Research on Internet’s impact on politics has been largely dominated by a theoretical debate between the so called cyberoptimists and cyberpessimists, who have expressed their conflicting views on how the digital media could either enhance or threaten political participation and democracy. According to Wright (2011), this theoretical schism has harmed empirical analysis of political conversation by, among others, leading researchers to use narrow definitions of political discussion grounded in very strong normative standards, mostly in deliberative theory. Researchers relying on ideal notions of deliberation have therefore faced questions like: a) how to establish and justify concrete threshold levels that variables need to exceed in order to conceive discussions as deliberative, and b) how to interpret results and infer any theoretical knowledge about the democratic value of online political talk (Black et al. 2011). These limitations have often led most researchers to basically confirm that online political discussions do not reflect either all or some of the proposed deliberative norms. Other have argued that we might be overlooking the actual democratic value of online political conversations by exclusively focusing on normative deliberative notions (Coleman & Blumler 2009). In order to explore the democratic functions that these discussions might be serving beyond deliberation, we propose a comparative theoretical framework that includes operationalizing three modes of democratic communication grounded in deliberative theory, liberal-individualism and communitarianism, drawing on previous work (Freelon, 2010).
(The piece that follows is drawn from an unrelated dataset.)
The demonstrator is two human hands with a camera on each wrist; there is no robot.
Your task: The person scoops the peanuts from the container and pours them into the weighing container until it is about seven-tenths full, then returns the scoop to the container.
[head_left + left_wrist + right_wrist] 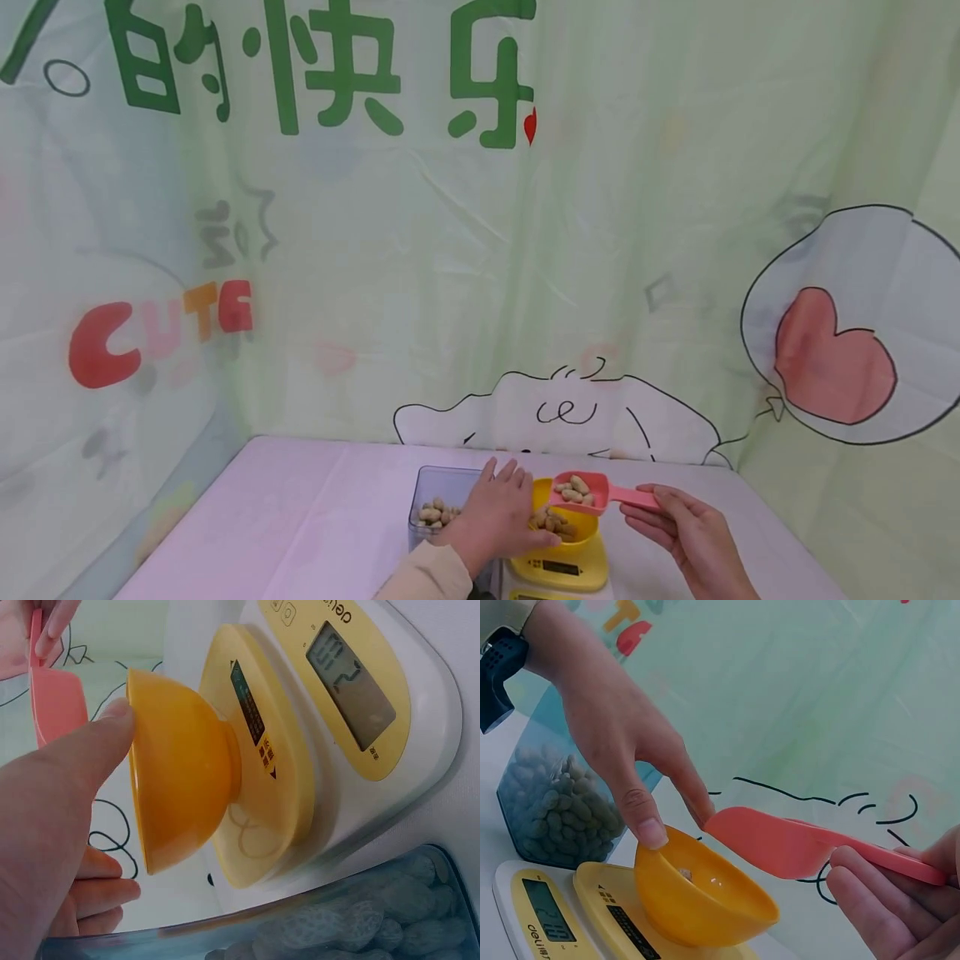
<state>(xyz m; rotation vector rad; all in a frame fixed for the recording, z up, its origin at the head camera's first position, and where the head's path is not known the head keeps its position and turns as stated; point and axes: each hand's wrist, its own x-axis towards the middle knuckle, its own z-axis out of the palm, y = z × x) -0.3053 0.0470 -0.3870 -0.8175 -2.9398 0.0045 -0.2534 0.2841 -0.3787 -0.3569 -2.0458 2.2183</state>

A content analysis operationalizing these three democratic philosophies through nine variables will be applied to the conversations hosted on the Facebook profiles of four Spanish political parties. More specifically, to a sample of 2,800 comments published during Spanish General Election campaign 2015. Results will show if these online spaces mostly serve individual purposes, like self-expression or direct contact with political elites, communitarian goals like homophily or mobilization, or rather deliberative functions, allowing for rational debates.

Año
2016


REFERENCIA COMPLETA

Valera Ordaz, L. (2016): “Individualist, communitarian or deliberative? Exploring the democratic potential of online political talk through three democratic philosophies.”  Paper presented at the Political Studies Association Annual Conference “Media and Politics in Times of Crisis and Change”, London School of Economics and Political Science, 12th and 13th December 2016.